Published on May 9, 2005 at 11:32 PM · No Comments

Carbonated soft drinks and one of the most commonly prescribed sleeping pills, benzodiazepines, can cause nighttime heartburn, according to new research.

A study published in the May issue of CHEST, the peer-reviewed journal of the American College of Chest Physicians, identifies these and other factors as causing reflux into the esophagus, so severe that it disrupts people's sleep on a regular basis.

"This is the first study to evaluate how common heartburn during sleep is in the general population of the United States," said the study's author, Ronnie Fass, MD, Southern Arizona VA Health Care System and University of Arizona College of Medicine, Tucson, AZ. "We found that up to a quarter of the US population loses sleep because of nighttime heartburn, and many of these individuals have related sleep complaints and suffer from excessive daytime sleepiness."

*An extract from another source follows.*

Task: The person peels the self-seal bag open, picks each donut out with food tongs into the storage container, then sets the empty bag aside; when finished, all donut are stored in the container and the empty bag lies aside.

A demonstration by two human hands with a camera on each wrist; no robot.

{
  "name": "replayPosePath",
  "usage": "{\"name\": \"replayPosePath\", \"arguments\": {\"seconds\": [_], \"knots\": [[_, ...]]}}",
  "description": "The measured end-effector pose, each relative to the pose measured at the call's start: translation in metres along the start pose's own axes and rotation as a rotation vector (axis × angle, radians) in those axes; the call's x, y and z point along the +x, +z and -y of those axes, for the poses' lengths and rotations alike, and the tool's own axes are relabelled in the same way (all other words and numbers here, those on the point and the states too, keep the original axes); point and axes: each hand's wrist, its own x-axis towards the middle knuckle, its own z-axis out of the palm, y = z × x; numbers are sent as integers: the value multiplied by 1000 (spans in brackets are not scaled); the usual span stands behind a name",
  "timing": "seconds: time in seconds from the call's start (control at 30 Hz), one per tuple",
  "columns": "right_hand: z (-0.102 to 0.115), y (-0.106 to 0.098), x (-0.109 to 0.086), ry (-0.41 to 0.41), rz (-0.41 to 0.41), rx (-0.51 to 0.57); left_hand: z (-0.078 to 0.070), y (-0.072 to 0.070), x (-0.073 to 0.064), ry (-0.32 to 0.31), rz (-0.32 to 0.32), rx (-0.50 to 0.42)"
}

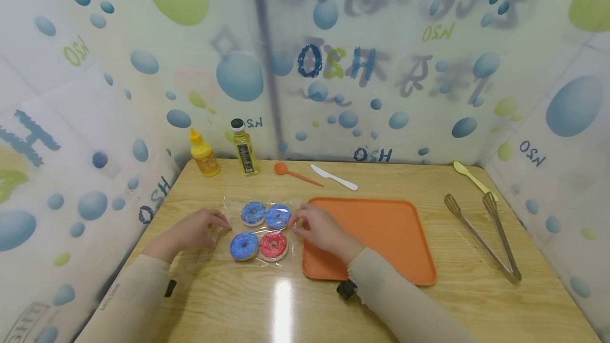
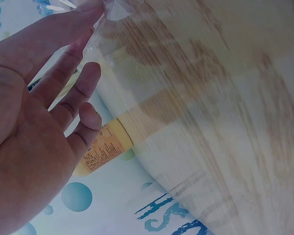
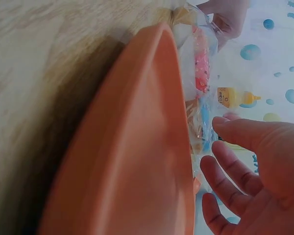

To determine predictive factors of heartburn during sleep, researchers from Tucson, AZ, Boston, MA, Baltimore, MD, and Minneapolis, MN, distributed self-report sleep habit questionnaires to 15,314 people from nine centers across the United States. The questionnaires asked whether the people suffered from heartburn during sleep, defined as "if they were awakened two or more times a month by heartburn." The questionnaires also gathered information on other patient demographics, sleep abnormalities, medical history and social habits. A total of 3,806 people (24.9%) reported experiencing heartburn during sleep. The results identify a link between carbonated soft drink consumption and nighttime heartburn, a result of the carbonated soft drinks' high acidity level. The study also showed that benzodiazepines were significantly associated with heartburn during sleep but did not find a similar connection for antidepressants or calcium channel blockers, two other types of medications known to precipitate gastroesophageal reflux. Other significant predictors of heartburn during sleep that were found include increased body mass index (BMI), various sleep abnormalities, hypertension, and asthma.